Osteogenesis imperfecta.

Osteogenesis imperfecta (OI) is a genetically determined disorder of connective tissue characterized by bone fragility. The disease state encompasses a phenotypically and genotypically heterogeneous group of inherited disorders that result from mutations in the genes that code for type I collagen. The disorder is manifest in tissues in which the principal matrix protein is type I collagen (mainly bone, dentin, sclerae, and ligaments). Musculoskeletal manifestations are variable in severity along a continuum ranging from perinatal lethal forms with crumpled bones to moderate forms with deformity and propensity to fracture to clinically silent forms with subtle osteopenia and no deformity. The differential diagnosis includes other entities with multiple fractures, deformities, and osteopenia.

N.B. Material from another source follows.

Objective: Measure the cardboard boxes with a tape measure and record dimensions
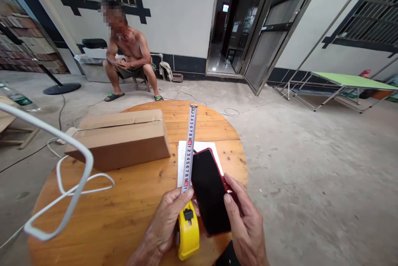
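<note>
My left hand (169, 214) is closed around a yellow tape measure (190, 237), its thumb pressing on the base of the blade. The white blade (189, 150) sticks out away from me, its metal hook at the far end. In my right hand (245, 216) is a smartphone (208, 191) with a dark screen and a red case, gripped by its right edge. The phone's left side lies close beside the blade; whether they touch I cannot tell. Under both, partly covered, white paper sheets (181, 154) rest on the round wooden table (137, 204).
A cardboard box (124, 146) stands on the table's left. A white bent tube with a cable (83, 162) reaches in from the left. Across the floor a person (129, 50) sits on a low stool. A green folding bed (351, 79) is at right, near an open door (270, 30).
</note>
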`<action>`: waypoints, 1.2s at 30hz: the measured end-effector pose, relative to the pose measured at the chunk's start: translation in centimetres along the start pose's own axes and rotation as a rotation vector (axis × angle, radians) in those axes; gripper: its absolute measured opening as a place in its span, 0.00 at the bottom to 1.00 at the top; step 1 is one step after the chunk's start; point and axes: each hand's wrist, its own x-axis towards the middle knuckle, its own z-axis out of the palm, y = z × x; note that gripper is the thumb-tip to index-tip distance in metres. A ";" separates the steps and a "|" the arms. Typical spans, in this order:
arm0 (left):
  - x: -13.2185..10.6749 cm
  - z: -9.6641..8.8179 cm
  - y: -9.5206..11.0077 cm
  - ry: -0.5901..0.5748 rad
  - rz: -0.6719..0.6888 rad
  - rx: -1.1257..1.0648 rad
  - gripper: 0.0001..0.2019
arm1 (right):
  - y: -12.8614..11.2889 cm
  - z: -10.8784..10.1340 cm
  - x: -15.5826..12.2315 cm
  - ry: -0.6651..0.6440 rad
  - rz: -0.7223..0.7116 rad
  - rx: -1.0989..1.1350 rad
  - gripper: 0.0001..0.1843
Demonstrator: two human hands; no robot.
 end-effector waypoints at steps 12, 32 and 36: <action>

Classification is based on the timing of fractures or on multiple clinical, genetic, and radiologic features. Molecular genetic studies have identified more than 150 mutations of the COL1A1 and COL1A2 genes, which encode for type I procollagen. Various systemic treatments have been attempted; however, these interventions have been ineffective or inconclusive or are still experimental. Gene therapy has the potential to increase the synthesis of type I collagen in mild variants and to correct mutations in severe variants, but there are a great number of technical difficulties to overcome. The goals of treatment of OI are to maximize function, minimize deformity and disability, maintain comfort, achieve relative independence in activities of daily living, and enhance social integration. Attainment of these goals requires a team approach to tailor treatment needs to the severity of the disease and the age of the patient. Nonoperative management is the mainstay of orthopaedic treatment, with the goals of preventing and treating fractures and enhancing locomotion. Operative intervention is indicated for recurrent fractures or deformity that impairs function.